Task details: Do not repeat pictures. Repeat exactly the lines of the listing below from its first line through the line with "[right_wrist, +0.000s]".

Records shown:
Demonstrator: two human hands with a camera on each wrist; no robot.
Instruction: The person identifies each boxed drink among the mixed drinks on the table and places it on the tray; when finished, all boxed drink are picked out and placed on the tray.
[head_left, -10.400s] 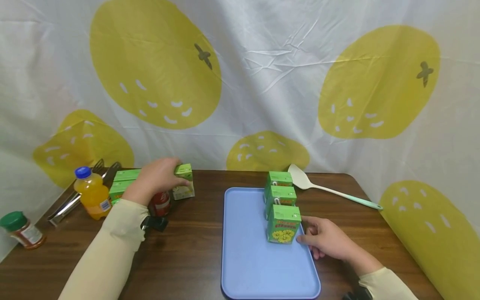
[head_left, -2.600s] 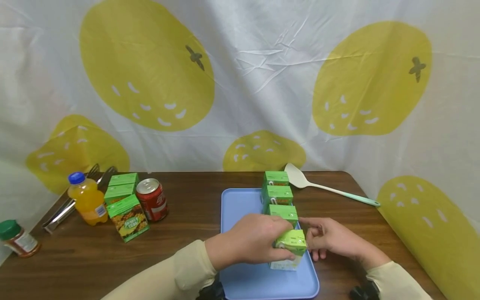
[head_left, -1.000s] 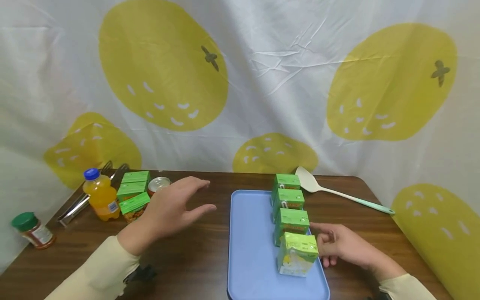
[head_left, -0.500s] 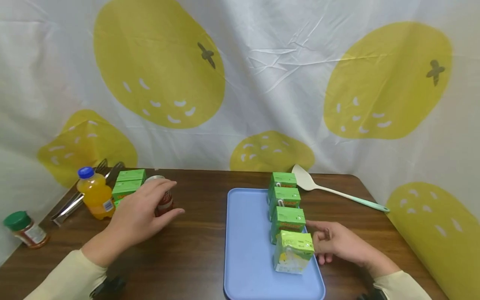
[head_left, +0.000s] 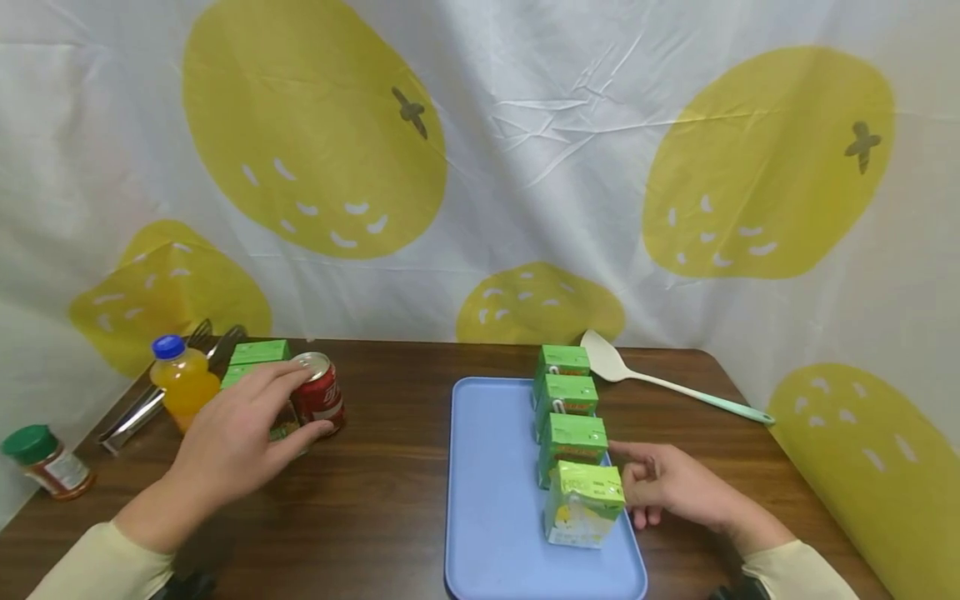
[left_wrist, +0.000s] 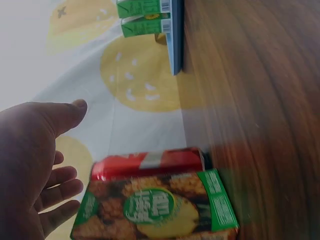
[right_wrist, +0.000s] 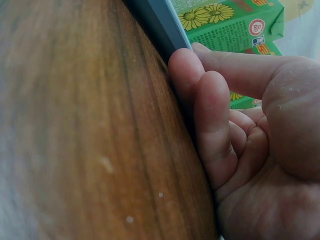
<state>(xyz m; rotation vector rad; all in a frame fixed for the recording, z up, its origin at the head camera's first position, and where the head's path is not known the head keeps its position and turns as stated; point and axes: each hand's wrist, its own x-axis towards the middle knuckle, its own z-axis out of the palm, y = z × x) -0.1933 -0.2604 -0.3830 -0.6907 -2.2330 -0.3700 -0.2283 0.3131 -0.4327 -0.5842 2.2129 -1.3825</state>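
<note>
"The left grip (head_left: pixel 236 437): has it closed on anything?"

"No, thumb and fingers stand apart, beside the green-and-brown box-shaped paper carton (left_wrist: pixel 155 207) on the left of the counter (head_left: pixel 382 508). Whether a fingertip touches it, I can't tell."

"Its neighbours?"

"A glossy red metal can (head_left: pixel 318 396) with a silver top, just beside it. Two green paper cartons (head_left: pixel 260 351), partly hidden, stand behind, and left of those a clear plastic bottle (head_left: pixel 185 382) of orange drink, blue-capped."

"And the right grip (head_left: pixel 678 487)?"

"Thumb and curled fingers clamp the right rim of the smooth blue rectangular tray (head_left: pixel 495 492), round-cornered and low-lipped."

"What does it carry?"

"Three bright green paper cartons (head_left: pixel 576 429) in a row along that rim, plus a creased lime-green paper carton (head_left: pixel 583 508) upright at the near end."

"Room to move?"

"Flat blue surface down the tray's left side, and a broad strip of dark wood grain between can and tray. Beyond the far right corner, a cream spatula with a mint handle (head_left: pixel 678 387) slants toward the counter's right edge."
</note>
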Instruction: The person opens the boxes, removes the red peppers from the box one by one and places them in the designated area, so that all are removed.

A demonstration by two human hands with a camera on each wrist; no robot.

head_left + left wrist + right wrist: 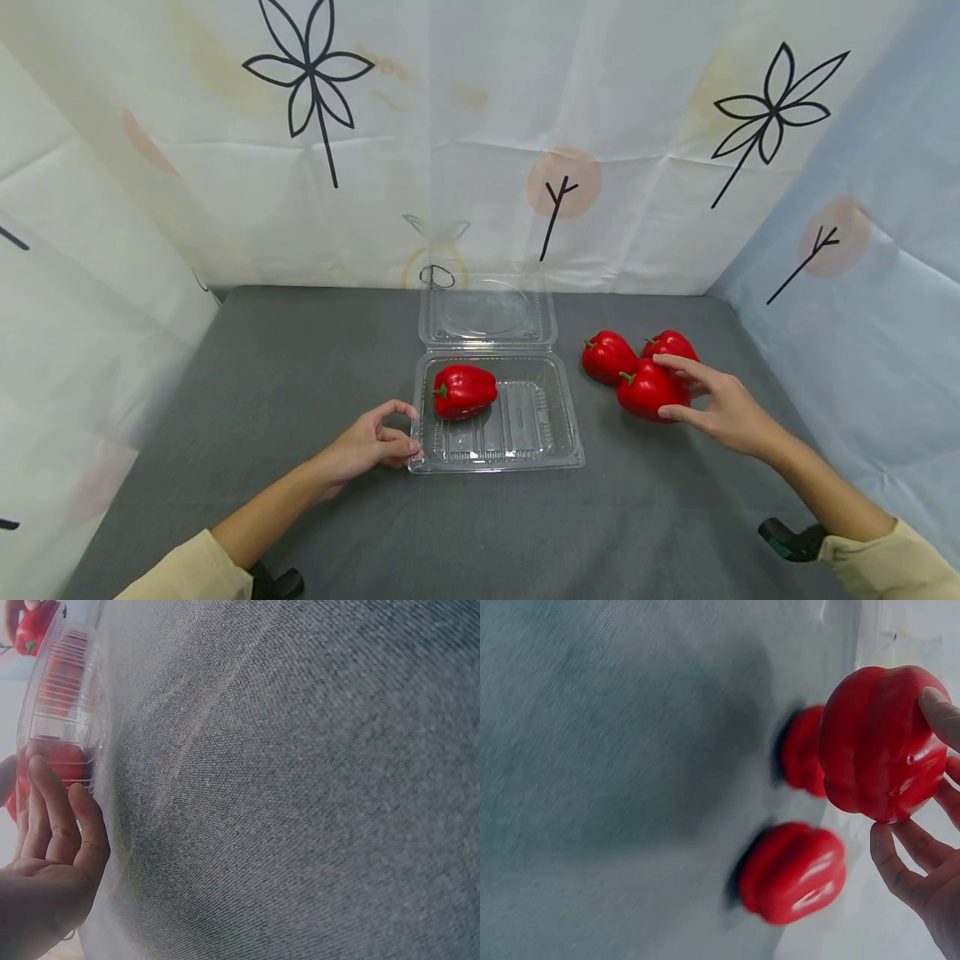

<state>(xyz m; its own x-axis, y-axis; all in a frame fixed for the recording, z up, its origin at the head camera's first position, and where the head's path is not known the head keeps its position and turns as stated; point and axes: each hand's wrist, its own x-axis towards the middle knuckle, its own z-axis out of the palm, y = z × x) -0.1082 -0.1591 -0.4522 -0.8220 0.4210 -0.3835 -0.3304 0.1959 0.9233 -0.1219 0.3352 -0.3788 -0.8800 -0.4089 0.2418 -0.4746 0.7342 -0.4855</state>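
Observation:
A clear plastic clamshell container [525, 454] lies with its lid [487, 312] folded back. One red bell pepper [467, 390] rests on its side in the container's left part, stem to the left. My left hand [382, 437] holds the container's left edge near the front corner; in the left wrist view its fingers [56, 802] lie against the outer wall. My right hand [720, 407] grips another red bell pepper [881, 742] between thumb and fingers, raised off the table in the right wrist view. Two more red bell peppers [608, 357] [670, 343] sit just behind it.
Grey cloth covers the table [315, 358]. A pale patterned curtain [480, 125] hangs behind it and along both sides. The opened lid stretches from the container toward the back edge.

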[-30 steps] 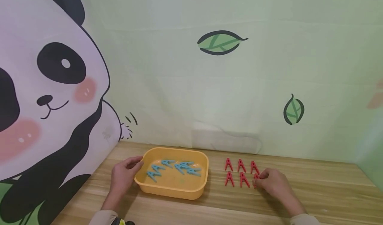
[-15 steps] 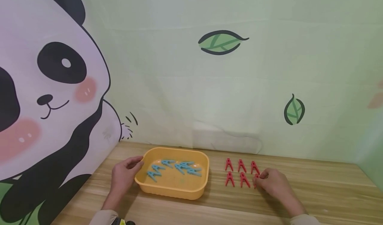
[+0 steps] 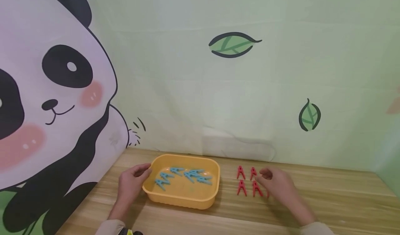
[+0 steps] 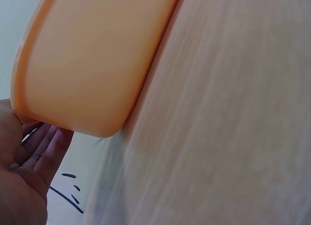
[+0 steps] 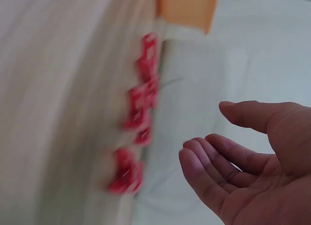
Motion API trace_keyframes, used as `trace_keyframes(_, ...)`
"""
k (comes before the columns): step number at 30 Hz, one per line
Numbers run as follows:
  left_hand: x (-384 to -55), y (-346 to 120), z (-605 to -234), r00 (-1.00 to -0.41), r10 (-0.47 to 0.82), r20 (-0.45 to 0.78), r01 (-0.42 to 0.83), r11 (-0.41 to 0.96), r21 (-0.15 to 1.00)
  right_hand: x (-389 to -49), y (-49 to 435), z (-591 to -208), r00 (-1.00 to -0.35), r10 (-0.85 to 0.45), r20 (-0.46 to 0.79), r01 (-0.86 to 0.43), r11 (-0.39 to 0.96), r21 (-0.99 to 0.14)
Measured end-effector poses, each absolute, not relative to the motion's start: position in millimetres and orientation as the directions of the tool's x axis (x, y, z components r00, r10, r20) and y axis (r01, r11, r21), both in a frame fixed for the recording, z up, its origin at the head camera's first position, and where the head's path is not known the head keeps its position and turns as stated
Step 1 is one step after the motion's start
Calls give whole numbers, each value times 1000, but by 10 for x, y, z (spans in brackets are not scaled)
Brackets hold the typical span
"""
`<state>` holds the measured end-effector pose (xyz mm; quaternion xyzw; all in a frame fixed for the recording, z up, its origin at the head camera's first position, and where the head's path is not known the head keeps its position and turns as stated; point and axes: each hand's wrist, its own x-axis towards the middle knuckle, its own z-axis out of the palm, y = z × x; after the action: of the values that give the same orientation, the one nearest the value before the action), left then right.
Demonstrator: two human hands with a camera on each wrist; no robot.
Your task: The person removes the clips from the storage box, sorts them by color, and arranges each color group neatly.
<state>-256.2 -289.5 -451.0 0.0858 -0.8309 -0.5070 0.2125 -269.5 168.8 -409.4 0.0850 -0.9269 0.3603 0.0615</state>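
Observation:
My left hand (image 3: 133,182) holds the left rim of a yellow plastic basin (image 3: 181,202). In the left wrist view its fingers (image 4: 56,152) lie against the basin's outer wall. Several light blue clothespins (image 3: 176,171) lie inside. To the basin's right, red clothespins (image 3: 241,187) stand out in two rows on the table. Over the right end of these rows hovers my right hand (image 3: 279,186), hiding most of the rightmost ones. The right wrist view shows its thumb and loosely bent fingers (image 5: 194,166) apart, with nothing between them, beside the blurred red clothespins (image 5: 138,106).
The wooden table (image 3: 328,196) runs back to a pale green cloth backdrop (image 3: 168,89) with printed leaves. A large printed panda (image 3: 62,96) covers the left side wall. A black and yellow band (image 3: 127,231) shows at the left wrist.
My right hand has let go of the lower right red clothespin, lifted and shifted slightly left and back over the rows. The left hand keeps its place at the basin.

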Motion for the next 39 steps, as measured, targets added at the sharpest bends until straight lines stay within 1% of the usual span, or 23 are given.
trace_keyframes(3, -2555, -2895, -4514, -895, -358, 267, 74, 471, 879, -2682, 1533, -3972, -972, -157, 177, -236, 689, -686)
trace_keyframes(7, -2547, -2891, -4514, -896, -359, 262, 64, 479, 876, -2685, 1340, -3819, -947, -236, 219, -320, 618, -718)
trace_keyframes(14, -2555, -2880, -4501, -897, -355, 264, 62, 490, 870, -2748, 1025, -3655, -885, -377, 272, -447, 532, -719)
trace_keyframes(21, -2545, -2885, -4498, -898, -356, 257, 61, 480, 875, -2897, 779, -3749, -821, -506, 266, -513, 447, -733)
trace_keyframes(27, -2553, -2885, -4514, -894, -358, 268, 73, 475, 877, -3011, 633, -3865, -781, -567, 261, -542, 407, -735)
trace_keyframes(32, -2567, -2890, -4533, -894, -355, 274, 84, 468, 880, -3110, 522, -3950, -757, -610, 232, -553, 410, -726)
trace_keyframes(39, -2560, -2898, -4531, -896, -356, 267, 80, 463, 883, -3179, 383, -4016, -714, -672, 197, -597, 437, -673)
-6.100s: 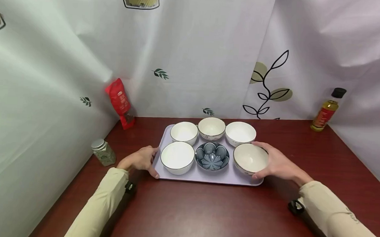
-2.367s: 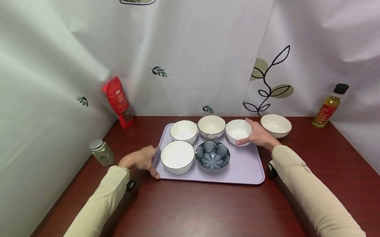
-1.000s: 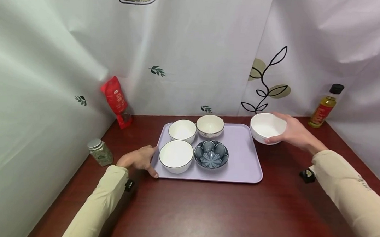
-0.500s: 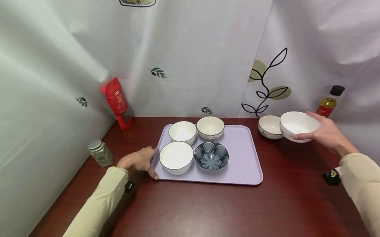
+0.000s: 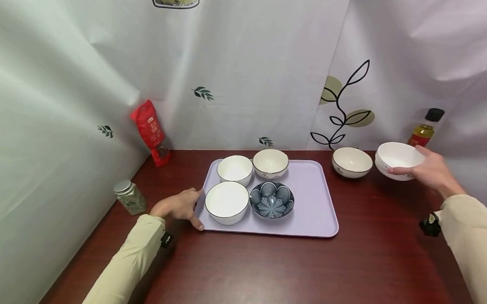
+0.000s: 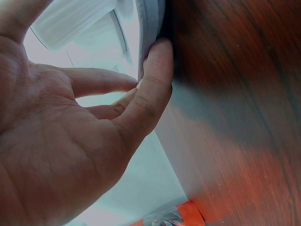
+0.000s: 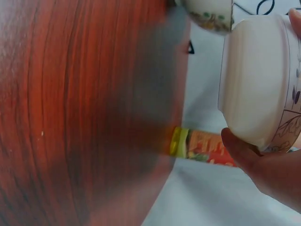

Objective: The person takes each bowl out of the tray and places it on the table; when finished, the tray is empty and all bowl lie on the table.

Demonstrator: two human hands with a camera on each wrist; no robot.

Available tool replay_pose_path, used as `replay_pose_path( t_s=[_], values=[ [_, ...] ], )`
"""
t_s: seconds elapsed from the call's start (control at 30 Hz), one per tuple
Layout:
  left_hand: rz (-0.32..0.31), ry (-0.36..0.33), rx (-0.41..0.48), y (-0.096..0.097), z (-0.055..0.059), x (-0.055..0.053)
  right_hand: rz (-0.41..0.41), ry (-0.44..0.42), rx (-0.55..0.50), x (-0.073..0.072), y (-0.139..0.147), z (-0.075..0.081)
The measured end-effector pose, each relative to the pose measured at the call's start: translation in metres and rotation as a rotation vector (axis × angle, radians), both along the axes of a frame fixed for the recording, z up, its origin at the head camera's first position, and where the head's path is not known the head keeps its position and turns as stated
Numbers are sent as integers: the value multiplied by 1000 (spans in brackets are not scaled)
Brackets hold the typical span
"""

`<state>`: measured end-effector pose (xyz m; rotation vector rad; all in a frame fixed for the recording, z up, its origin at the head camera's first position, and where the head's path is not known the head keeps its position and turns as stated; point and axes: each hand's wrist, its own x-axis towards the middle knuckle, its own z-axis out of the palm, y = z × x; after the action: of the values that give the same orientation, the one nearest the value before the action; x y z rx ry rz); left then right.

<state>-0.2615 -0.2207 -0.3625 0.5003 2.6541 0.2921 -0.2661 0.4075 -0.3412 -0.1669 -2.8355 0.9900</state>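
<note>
At the right, my right hand (image 5: 434, 173) grips a white bowl (image 5: 399, 159) by its side, thumb at the front. The right wrist view shows this bowl held above the wood, its outer wall patterned. A cream bowl (image 5: 351, 162) with a dark rim stands on the table just left of it. My left hand (image 5: 180, 205) holds the left edge of a lilac tray (image 5: 312, 209); in the left wrist view the fingers (image 6: 157, 70) bend against its rim. On the tray sit two white bowls (image 5: 227, 201) (image 5: 235, 169), a patterned cream bowl (image 5: 270, 162) and a blue-grey flower-shaped bowl (image 5: 271, 200).
An oil bottle (image 5: 424, 128) stands in the back right corner, partly hidden by the held bowl and right hand. A red packet (image 5: 150, 127) leans in the back left corner, with a lidded glass jar (image 5: 130, 197) nearer. White curtains border the dark red table (image 5: 270, 275).
The cream bowl went from the tray to the table at right. My right hand then lifted the white bowl off the tray and carried it right, past the cream bowl. The left hand stayed.
</note>
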Motion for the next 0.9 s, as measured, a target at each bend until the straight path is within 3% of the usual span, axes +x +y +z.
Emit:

Result of the task:
Demonstrator: two human hands with a camera on each wrist; no robot.
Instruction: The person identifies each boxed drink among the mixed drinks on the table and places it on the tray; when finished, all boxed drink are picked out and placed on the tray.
[head_left, -10.400s] 
[head_left, -2.600s] 
[head_left, -1.000s] 
[head_left, -0.500s] 
[head_left, +0.000s] 
[left_wrist, +0.000s] 
[right_wrist, +0.000s] 

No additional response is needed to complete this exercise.